Problem:
From the entries below, give the number of lines where the word "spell" occurs, and nothing else.

Extracted records:
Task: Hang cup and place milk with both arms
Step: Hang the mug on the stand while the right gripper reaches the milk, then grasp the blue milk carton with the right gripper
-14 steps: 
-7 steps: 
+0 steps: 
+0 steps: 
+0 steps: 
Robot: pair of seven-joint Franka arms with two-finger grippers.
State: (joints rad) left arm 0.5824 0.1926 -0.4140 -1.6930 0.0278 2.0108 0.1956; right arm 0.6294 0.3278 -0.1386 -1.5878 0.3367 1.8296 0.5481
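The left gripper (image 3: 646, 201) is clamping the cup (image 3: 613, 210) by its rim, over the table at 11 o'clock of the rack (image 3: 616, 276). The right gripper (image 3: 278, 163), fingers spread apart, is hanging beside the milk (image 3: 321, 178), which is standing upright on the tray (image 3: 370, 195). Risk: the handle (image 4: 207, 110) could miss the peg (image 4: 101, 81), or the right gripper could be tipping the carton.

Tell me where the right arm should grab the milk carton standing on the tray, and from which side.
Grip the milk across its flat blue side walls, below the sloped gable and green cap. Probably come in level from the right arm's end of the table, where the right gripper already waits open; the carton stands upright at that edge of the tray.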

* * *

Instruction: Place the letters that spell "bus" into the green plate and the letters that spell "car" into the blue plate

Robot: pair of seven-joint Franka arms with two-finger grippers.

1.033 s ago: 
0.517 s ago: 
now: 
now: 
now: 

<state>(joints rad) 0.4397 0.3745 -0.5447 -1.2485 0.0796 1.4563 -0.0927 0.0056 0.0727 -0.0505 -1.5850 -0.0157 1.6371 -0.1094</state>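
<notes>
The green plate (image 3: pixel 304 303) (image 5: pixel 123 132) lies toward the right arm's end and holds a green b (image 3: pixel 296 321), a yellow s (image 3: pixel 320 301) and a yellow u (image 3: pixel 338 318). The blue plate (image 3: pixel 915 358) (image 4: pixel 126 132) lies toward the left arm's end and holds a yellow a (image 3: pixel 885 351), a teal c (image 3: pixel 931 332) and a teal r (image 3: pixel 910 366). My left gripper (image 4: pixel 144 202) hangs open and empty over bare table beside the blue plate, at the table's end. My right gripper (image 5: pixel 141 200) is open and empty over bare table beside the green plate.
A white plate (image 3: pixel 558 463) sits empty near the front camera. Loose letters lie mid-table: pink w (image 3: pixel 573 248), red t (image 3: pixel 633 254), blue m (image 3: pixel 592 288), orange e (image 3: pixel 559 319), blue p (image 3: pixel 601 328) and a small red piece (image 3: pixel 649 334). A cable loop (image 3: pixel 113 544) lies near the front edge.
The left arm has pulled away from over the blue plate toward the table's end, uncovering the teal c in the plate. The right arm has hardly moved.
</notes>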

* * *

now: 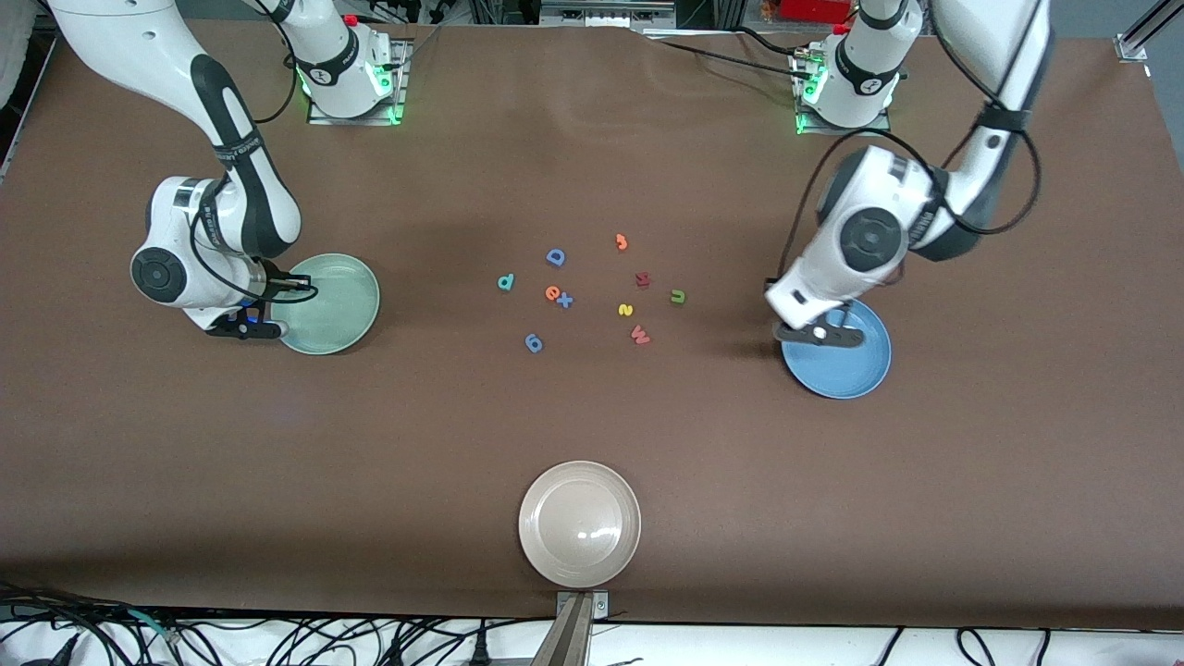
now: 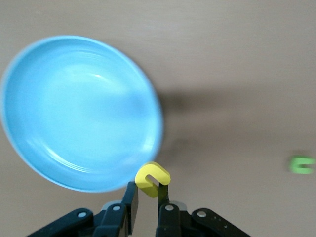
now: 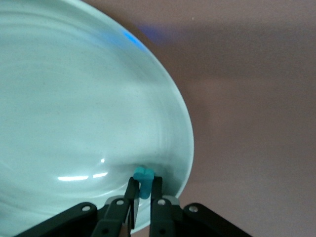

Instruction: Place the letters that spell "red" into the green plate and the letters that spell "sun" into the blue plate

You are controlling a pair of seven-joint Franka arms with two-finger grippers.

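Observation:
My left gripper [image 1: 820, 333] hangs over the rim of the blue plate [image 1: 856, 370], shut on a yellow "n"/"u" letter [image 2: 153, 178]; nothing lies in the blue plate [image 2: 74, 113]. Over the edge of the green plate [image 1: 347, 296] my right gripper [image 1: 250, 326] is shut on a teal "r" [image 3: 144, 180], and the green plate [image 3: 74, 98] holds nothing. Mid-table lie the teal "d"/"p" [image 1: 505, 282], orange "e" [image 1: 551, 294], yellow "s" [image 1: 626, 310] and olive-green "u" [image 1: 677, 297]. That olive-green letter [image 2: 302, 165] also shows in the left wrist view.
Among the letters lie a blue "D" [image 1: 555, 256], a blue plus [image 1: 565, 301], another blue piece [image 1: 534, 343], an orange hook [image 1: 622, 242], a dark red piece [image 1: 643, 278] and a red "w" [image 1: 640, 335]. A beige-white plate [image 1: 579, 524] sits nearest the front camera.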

Answer space:
2